## Exercise details
Exact reproduction required: the lines below from the line with "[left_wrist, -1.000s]" to the line with "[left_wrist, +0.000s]", both ends included, and no others.

## Material provided
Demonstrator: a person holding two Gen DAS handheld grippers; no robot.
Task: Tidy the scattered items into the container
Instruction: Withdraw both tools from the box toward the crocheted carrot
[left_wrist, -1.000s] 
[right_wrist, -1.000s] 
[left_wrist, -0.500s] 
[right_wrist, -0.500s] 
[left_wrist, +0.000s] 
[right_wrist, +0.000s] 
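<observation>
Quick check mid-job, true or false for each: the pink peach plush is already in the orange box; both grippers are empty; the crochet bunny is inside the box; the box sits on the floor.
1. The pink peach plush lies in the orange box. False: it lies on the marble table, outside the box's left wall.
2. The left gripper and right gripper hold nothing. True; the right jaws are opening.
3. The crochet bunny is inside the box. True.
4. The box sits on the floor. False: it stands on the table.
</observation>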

## Answer section
[left_wrist, -1.000s] 
[right_wrist, -1.000s] 
[left_wrist, -0.500s] 
[right_wrist, -0.500s] 
[left_wrist, +0.000s] 

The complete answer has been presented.